» **Exercise requirements**
In the entries below, find every line with "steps" and copy it.

(Recorded data)
>>>>>
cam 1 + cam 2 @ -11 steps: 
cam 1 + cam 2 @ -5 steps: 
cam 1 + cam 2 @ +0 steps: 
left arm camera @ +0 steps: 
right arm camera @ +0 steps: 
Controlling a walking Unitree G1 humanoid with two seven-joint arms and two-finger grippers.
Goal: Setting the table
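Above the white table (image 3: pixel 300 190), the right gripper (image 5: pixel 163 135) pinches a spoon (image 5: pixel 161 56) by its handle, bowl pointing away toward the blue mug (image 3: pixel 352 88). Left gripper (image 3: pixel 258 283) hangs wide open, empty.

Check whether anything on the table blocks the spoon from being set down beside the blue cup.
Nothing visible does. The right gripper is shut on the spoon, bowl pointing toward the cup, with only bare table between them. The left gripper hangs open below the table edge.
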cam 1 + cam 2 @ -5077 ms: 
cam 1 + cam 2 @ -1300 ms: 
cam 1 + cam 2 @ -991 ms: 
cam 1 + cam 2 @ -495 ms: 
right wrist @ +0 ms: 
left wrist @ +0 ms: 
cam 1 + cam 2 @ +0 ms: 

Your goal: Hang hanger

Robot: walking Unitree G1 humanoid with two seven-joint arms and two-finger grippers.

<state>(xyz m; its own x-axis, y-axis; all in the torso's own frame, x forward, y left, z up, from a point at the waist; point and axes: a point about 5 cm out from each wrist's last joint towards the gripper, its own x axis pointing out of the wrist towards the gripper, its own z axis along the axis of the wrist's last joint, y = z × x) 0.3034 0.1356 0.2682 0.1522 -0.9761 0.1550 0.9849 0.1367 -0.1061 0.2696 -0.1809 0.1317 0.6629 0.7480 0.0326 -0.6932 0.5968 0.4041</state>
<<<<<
» **Response for this exercise**
cam 1 + cam 2 @ -11 steps: 
cam 1 + cam 2 @ -5 steps: 
cam 1 + cam 2 @ +0 steps: 
left arm camera @ +0 steps: 
right arm camera @ +0 steps: 

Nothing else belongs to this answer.